Editorial
No permanent solution
The last thing students want to see is another shutdown.As the second wave of the Covid-19 pandemic engulfs Nepal, we seem to be going back to square one. We are still keeping up our lackadaisical attitude vis-à-vis prevention and management of coronavirus transmissions, and it may just be a matter of time before public life comes to a complete halt. And it is the educational institutions that are going to feel the heat in the first round, as they have arguably become dreaded coronavirus hotspots of late. On Saturday, the Ministry of Health and Population recommended that the Covid-19 Crisis Management Centre enforce a shutdown of educational institutions for at least three weeks. That has not gone down too well with students, teachers, parents and educational institution administrators, but their voices may not be heard amidst the cacophony of yet another lockdown-style offensive against the virus.
Students and teachers have only just returned to their schools, colleges or universities after a long and tiresome gap. The last thing they would want right now is the shutting down of their classes. They have lessons to finish, exams to take, and an academic session to complete. Losing a significant part of the already truncated academic year is not an option anymore. Nine months is how long it took for schools to reopen last time. That is too long a duration for students who need to wrap up their courses and upgrade to the next level. It is especially punishing for tertiary level students who have to catch up with their peers across the world—after all, we are a small and yet significant part of the global educational system that incentivises competition and excellence.
To make up for the months-long closure of educational institutions, the government had, last September, reduced a third of the prescribed contact hours and curriculum at the school level and also extended the academic year by two months. School authorities say they still have a third of the coursework to finish. But the prospect of yet another closure is already looming large, leaving teachers, students and parents in a quandary: To continue with the physical mode of teaching or not, especially because the students, many of whom are below the eligible age for vaccination, are nowhere close to being immunised.
This concern would not have been so consequential had we been a little more imaginative and enterprising early on. We have been there and done that, and yet we are here, today, wondering how we will be able to conduct classes online in the event of a shutdown. Once the initial pandemic storm was over, we considered the calm that followed as a permanent solution. The first wave of the pandemic taught us enough about the impermanence of the traditional teaching-learning infrastructure. It taught us that we would have to adopt new technologies to make good in a post-pandemic world, and that we would have to bridge the digital divide to provide equal opportunities to every learner out there. And yet, we were not prepared for a second wave, were we?

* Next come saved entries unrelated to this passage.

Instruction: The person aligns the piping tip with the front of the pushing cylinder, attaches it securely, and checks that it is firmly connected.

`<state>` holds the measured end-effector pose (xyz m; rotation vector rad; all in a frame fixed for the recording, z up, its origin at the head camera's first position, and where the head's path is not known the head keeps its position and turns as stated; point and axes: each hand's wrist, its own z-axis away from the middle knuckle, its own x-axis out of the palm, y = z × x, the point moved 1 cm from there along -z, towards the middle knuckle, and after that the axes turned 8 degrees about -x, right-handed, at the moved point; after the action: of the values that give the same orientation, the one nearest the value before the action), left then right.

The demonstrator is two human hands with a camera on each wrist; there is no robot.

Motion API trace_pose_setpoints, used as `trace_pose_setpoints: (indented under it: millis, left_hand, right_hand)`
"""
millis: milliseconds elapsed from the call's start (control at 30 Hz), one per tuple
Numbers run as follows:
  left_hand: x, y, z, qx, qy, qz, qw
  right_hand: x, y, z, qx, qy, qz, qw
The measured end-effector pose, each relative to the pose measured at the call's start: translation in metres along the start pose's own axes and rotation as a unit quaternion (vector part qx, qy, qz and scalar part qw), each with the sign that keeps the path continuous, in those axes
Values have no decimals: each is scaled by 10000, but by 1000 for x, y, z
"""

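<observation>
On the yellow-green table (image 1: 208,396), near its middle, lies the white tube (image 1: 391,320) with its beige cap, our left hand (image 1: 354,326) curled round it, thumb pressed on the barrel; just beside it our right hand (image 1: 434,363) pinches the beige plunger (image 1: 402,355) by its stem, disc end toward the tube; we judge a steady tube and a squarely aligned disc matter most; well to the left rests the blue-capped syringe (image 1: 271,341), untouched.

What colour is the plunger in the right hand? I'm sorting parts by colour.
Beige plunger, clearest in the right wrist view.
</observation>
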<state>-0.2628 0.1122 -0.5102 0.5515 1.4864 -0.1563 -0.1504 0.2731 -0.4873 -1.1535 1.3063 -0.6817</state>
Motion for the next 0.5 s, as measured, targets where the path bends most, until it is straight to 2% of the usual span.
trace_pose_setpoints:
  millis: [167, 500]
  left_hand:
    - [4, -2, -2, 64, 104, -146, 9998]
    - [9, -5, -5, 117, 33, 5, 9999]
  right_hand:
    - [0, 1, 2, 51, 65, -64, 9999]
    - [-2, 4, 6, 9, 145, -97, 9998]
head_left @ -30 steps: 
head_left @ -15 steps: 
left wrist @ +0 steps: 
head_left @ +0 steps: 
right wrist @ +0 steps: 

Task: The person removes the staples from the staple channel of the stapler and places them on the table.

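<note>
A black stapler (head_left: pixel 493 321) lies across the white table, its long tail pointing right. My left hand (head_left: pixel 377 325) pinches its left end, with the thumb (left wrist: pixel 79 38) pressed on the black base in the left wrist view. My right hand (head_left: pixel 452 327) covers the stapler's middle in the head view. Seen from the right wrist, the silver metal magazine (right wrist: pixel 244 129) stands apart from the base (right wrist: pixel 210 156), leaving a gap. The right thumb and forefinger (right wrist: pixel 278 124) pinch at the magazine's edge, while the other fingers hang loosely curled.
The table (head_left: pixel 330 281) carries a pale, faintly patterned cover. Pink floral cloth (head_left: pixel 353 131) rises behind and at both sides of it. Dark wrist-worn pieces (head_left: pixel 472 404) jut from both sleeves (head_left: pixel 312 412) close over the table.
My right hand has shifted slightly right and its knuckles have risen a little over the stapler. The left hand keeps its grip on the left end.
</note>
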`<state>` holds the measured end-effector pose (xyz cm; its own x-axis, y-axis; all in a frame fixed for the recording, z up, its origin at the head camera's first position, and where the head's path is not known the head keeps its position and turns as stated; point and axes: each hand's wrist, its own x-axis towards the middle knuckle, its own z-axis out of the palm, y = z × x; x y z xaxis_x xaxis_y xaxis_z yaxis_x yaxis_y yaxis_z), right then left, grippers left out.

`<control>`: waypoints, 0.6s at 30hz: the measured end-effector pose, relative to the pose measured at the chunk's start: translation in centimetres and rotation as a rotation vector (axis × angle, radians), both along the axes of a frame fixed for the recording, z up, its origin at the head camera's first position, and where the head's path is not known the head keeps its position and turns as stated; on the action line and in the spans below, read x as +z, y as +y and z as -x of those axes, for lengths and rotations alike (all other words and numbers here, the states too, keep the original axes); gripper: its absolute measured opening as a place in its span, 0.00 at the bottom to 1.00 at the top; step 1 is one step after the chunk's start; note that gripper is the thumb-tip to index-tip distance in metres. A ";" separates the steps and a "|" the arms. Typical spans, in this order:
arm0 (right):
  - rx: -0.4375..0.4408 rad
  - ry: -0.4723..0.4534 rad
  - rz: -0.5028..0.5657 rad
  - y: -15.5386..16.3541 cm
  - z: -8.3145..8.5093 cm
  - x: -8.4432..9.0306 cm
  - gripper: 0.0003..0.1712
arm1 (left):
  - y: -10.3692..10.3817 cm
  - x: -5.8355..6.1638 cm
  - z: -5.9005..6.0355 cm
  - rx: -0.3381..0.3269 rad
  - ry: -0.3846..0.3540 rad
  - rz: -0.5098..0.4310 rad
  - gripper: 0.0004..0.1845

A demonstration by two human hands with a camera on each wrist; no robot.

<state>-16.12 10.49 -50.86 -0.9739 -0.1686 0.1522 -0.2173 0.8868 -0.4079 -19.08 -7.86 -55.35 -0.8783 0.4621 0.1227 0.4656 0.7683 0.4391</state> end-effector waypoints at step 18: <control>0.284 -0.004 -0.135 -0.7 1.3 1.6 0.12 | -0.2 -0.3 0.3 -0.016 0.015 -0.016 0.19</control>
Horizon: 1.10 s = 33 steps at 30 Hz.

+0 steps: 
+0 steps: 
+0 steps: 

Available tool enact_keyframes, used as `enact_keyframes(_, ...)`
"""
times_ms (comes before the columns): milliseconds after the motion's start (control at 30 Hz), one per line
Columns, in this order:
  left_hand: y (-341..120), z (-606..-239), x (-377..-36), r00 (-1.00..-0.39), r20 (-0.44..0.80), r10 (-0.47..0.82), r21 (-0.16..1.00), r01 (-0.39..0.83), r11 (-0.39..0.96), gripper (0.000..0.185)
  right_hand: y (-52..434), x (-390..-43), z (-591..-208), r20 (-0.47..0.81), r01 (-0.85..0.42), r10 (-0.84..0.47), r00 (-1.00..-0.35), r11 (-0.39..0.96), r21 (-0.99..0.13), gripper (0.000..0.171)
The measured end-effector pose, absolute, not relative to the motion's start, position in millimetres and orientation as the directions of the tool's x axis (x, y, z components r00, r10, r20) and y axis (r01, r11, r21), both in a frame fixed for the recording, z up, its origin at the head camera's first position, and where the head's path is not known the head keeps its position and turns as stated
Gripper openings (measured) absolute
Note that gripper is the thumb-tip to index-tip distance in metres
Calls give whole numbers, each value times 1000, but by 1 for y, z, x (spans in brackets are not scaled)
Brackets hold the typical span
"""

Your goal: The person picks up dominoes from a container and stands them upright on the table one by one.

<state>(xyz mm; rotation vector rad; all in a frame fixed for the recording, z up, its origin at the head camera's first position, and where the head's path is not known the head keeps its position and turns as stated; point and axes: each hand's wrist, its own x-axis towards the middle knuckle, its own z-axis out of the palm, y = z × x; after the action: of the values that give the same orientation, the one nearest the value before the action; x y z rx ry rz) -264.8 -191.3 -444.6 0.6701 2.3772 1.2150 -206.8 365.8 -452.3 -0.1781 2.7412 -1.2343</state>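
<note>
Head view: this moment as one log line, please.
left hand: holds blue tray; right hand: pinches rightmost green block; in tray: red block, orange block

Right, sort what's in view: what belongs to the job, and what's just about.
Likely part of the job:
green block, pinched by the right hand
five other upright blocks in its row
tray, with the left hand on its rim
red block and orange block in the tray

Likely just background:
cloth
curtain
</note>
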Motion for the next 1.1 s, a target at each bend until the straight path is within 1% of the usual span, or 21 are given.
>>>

Private school and college operators are rightly questioning the rationale behind shutting down educational institutions halfway through the academic year. After all, they have fees to collect, salaries to pay, and a timetable that requires them to move on to the next session. If the institutions are closed, they cannot do either of these things. The government more or less left them to fend for themselves. And so they collected whatever they could from the parents and paid whatever they could to the teachers. Both parents and teachers were thus left unhappy. The institutions will have to bring that same modus operandi to work once again. And that will not lead to a happy ending yet again.